Tuesday, January 28, 2014

Holmes Skewered Again

THE ENCHANTED TYPE-WRITER.
By John Kendrick Bangs (1862-1922).
Harper & Bros.
1899. 171 pages. $1.25
Chapter IX: "Sherlock Holmes Again."
Online HERE and HERE.
This critic was clearly disenchanted by Bangs's humor; you might or might not agree with him once you've read Chapter IX:
There is a diversity of opinion as to what constitutes humour, and two persons do not always laugh at the same joke.
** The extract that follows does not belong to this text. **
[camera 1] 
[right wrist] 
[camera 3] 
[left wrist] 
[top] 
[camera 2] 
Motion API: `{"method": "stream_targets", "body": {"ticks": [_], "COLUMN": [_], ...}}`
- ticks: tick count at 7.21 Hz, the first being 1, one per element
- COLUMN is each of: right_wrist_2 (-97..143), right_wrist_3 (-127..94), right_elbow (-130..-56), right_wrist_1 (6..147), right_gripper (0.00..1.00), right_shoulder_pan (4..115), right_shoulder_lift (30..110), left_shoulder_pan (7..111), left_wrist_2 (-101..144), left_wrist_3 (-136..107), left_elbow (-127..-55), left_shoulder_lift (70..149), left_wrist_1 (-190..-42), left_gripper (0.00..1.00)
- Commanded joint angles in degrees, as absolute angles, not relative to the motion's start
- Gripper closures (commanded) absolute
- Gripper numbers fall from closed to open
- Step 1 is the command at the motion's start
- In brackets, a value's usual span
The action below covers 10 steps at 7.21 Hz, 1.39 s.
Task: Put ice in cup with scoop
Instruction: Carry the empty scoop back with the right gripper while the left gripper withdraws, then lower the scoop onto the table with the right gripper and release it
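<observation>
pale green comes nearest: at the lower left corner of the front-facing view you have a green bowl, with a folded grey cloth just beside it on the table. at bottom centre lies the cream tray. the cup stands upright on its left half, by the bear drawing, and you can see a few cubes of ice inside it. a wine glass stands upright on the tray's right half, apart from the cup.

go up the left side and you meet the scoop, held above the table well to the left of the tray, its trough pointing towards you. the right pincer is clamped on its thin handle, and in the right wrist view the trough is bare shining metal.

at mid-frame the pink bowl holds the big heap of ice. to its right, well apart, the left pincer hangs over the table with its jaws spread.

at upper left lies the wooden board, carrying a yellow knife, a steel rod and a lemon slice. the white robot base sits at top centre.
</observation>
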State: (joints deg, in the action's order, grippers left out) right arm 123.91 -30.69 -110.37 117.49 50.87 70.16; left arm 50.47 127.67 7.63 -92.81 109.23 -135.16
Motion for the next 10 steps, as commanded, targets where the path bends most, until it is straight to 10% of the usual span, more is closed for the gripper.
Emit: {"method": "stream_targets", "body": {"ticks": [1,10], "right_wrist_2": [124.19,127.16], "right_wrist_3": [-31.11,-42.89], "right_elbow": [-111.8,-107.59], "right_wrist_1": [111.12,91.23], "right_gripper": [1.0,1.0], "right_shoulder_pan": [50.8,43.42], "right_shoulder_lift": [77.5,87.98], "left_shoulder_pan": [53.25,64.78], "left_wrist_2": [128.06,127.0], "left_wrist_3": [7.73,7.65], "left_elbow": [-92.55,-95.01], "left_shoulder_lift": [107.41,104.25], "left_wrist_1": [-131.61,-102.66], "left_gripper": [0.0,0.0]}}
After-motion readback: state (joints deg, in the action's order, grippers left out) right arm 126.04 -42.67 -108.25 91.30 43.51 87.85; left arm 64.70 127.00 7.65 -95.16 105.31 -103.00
John Kendrick Bangs proclaimed himself a humourist a few years ago, and in this light he is regarded by the average reader who does not question too closely into what humour really is.
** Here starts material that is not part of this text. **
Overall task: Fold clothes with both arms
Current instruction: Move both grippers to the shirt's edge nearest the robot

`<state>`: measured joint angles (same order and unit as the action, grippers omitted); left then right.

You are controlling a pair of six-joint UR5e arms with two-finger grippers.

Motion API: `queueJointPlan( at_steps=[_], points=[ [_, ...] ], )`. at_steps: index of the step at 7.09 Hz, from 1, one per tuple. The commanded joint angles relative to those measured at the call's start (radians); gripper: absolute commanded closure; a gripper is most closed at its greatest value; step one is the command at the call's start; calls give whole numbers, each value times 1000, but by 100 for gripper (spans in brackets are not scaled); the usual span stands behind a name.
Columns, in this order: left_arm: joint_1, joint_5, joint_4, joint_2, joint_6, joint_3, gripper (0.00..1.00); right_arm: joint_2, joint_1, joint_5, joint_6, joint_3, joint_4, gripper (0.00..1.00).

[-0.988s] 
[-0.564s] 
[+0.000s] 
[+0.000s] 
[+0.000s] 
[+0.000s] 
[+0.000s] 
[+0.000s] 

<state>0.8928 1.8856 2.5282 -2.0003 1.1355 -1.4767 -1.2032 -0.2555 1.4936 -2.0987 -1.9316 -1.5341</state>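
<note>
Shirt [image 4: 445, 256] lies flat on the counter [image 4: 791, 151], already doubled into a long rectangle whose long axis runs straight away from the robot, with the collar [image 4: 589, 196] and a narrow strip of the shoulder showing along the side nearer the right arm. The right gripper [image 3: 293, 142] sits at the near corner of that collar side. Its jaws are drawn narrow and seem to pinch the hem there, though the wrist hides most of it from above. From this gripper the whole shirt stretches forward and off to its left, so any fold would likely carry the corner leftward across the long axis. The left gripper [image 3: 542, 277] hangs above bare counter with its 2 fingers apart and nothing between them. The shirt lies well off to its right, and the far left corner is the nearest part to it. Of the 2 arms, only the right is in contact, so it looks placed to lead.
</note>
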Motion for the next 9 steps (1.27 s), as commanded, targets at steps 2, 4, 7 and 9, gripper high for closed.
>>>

To be quite candid, The Enchanted Type-Writer is neither funny nor humorous, although one feels conscious of the effort that Mr. Bangs has made to amuse. The type-writer is the medium through which we learn of the doings of various world-renowned characters in Hades.
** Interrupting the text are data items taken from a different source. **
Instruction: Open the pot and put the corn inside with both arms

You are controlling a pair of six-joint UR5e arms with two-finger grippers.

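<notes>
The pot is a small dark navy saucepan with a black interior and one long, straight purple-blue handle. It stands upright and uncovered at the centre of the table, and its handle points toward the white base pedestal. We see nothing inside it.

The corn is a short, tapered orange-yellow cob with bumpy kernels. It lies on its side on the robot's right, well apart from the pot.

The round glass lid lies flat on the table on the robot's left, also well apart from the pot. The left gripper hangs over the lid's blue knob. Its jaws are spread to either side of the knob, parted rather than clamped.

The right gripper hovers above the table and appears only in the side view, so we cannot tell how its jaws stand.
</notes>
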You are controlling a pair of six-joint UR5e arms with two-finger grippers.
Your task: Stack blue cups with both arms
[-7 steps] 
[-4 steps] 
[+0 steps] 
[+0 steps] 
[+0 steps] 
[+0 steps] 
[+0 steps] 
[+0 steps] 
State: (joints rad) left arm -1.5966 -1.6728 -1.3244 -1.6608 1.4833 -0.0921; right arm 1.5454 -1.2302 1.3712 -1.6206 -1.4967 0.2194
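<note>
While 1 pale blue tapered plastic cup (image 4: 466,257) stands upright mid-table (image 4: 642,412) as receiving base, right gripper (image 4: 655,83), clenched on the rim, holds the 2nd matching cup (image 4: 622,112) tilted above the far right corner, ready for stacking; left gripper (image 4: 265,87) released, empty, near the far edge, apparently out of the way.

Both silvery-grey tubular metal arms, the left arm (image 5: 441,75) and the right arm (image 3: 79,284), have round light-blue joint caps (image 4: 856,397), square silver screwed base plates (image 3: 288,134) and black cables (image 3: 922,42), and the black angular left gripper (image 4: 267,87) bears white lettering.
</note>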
Here is a specimen of the humour which pervades the book:
"I understand, Mr. Lohengrin," I said, "that you have a fine span of swans."
 "Yes," he said; and I was astonished to note that he, like my client, spoke in musical numbers. "Very. They're much finer than horses, in my opinion. More peaceful, quite as rapid, and amphibious. If I go out for a drive and come to a lake, they trot quite as well across its surface as on the highways."
"How interesting!" said I. "And so gentle the swan. Your wife, I presume—"
Hamlet kicked my shins under the table.
"I think it will rain to-morrow," he said . . .
"I think so, too," said Lohengrin, a lowering look on his face. "If it doesn't, it will either snow or hail or be clear."
But the fact remains that one person may be put to sleep by the very passage which another finds excruciatingly funny. And there are many readers who will encourage Mr. Bangs to retain his position as a humourist. — "Novel Notes," THE BOOKMAN (January 1900)
Other detectival spoofs by John Kendrick Bangs:
MRS. RAFFLES: BEING THE ADVENTURES OF AN AMATEUR CRACKSWOMAN: NARRATED BY BUNNY (1905), online HERE and HERE.
R. HOLMES & CO.: BEING THE REMARKABLE ADVENTURES OF RAFFLES HOLMES, ESQ., DETECTIVE AND AMATEUR CRACKSMAN BY BIRTH (1906), online HERE and HERE, reviewed HERE.
THE PURSUIT OF THE HOUSE-BOAT: BEING SOME FURTHER ACCOUNT OF THE DIVERS DOINGS OF THE ASSOCIATED SHADES, UNDER THE LEADERSHIP OF SHERLOCK HOLMES, ESQ. (1897), online HERE and HERE, reviewed HERE. (Per Wikipedia: "After the House-Boat was hijacked by Captain Kidd at the end of A House-Boat on the Styx, the various members of its club decided that in order to track it down, a detective would have to be called in. So they hired Sherlock Holmes, who, at the time of the book's publication, had indeed been declared dead by his creator.")

Resource:
- A Wikipedia article ("John Kendrick Bangs").